For the records below, please print exactly and only the lines from the one with "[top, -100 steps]" down to the one with "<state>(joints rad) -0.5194", both ends included, omitting the pictures.
*** Records for the exercise Section Begins ***
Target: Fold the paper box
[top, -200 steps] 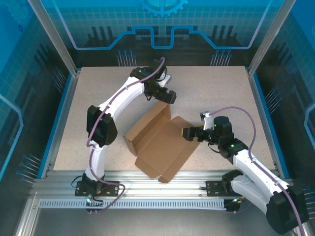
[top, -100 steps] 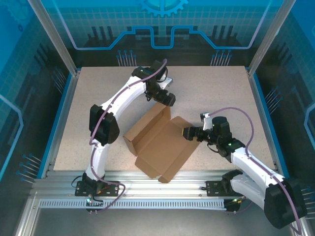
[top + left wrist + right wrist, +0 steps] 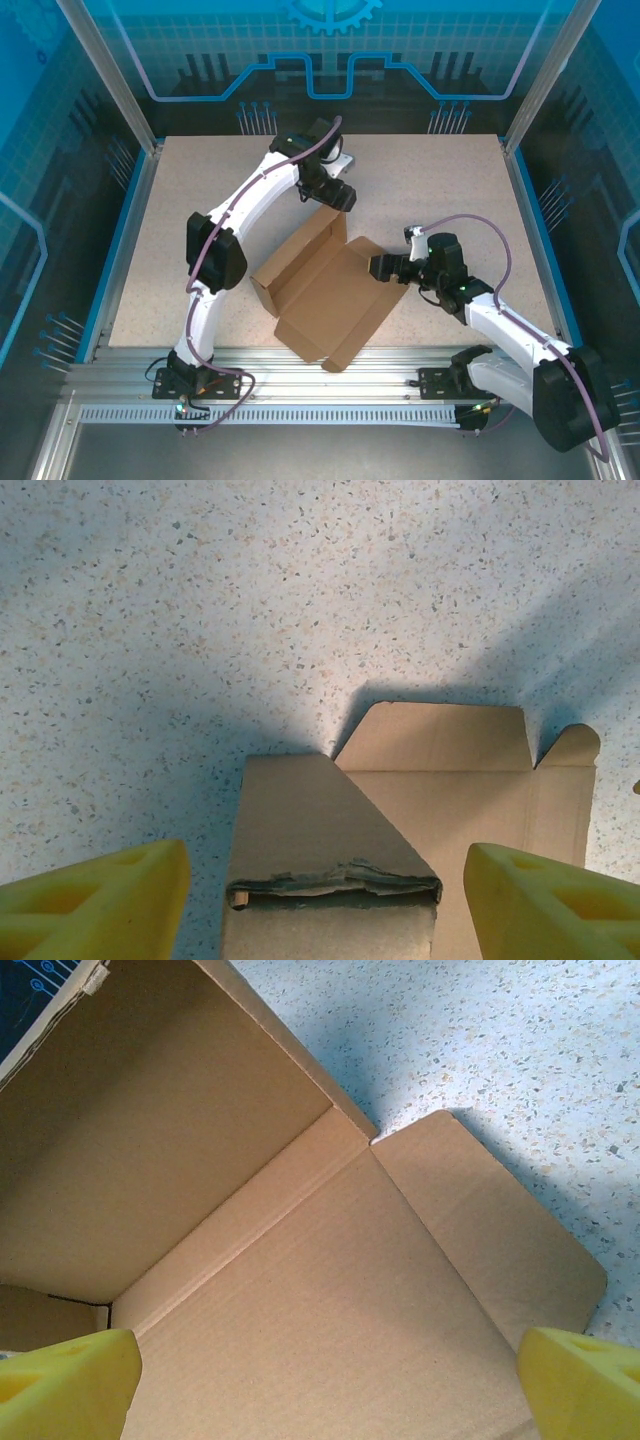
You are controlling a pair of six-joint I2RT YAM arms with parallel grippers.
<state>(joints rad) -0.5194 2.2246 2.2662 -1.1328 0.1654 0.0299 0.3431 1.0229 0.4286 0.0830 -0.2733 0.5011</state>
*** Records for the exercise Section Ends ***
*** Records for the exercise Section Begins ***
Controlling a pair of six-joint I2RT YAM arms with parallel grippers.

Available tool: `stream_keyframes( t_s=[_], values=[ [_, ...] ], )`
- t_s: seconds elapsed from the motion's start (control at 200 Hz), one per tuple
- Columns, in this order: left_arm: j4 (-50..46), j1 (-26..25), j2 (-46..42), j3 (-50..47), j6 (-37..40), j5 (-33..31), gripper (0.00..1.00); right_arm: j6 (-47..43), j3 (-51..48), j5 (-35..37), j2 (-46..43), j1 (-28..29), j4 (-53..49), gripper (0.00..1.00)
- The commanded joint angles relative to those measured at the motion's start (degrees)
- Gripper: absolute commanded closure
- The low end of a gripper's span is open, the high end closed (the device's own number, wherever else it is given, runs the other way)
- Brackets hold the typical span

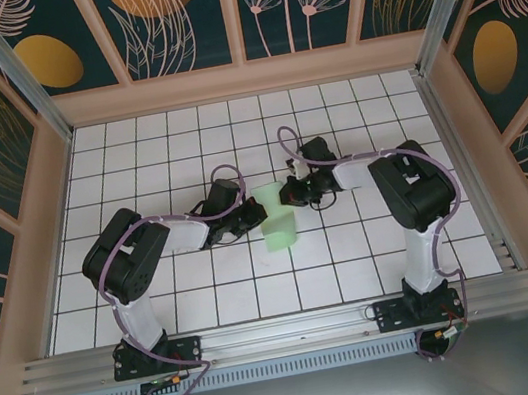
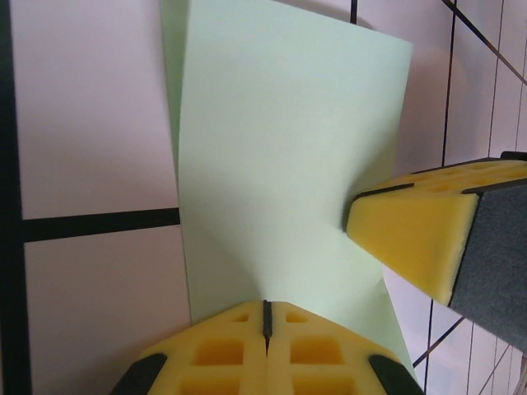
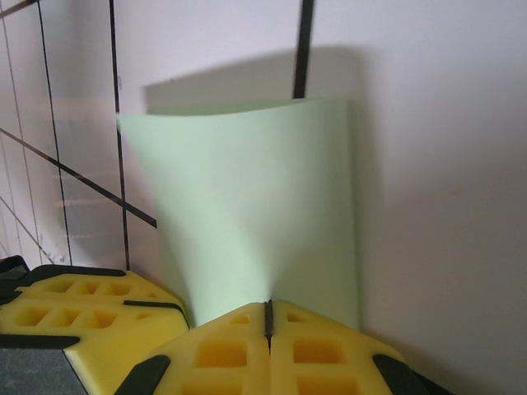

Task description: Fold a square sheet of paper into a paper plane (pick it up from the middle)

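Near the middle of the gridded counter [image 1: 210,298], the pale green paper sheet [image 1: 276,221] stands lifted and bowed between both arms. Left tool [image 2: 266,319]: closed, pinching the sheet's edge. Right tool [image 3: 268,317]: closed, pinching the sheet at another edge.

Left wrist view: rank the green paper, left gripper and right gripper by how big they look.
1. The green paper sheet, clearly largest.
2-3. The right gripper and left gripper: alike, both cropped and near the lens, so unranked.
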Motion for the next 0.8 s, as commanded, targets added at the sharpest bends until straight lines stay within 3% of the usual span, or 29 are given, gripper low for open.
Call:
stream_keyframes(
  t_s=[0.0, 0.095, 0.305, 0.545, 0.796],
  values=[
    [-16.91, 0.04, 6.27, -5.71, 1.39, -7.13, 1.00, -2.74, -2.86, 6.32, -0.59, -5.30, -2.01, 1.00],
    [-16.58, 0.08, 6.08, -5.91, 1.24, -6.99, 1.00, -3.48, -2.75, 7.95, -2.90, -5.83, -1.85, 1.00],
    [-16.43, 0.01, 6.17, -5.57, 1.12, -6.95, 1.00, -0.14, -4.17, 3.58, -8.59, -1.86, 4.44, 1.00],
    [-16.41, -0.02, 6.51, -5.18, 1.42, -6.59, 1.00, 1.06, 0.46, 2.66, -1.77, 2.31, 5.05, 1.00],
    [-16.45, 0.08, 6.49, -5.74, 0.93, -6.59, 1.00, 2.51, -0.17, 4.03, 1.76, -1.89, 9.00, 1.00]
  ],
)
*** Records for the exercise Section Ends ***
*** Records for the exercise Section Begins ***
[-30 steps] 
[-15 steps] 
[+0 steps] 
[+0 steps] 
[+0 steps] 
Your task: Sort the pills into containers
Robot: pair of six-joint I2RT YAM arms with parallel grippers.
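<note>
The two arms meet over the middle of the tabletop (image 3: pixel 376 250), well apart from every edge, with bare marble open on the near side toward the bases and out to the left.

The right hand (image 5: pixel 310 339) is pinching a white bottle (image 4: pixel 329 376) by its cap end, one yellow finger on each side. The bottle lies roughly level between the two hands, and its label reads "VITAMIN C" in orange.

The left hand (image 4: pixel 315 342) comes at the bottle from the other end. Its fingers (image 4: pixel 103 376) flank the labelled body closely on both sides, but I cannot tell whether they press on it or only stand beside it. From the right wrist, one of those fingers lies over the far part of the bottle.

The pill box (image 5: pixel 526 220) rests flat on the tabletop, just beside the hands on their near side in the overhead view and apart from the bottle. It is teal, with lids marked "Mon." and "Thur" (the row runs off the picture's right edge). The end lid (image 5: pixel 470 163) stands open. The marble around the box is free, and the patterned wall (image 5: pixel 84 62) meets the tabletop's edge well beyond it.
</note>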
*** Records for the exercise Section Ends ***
Answer area:
[top, -100 steps] 
[top + left wrist + right wrist, +0 steps] 
You are controlling a pair of six-joint I2RT YAM arms with parallel grippers.
<state>(joints rad) -0.5194 2.2246 2.2662 -1.1328 0.1654 0.0299 0.3431 1.0229 0.4286 0.0830 -0.2733 0.5011</state>

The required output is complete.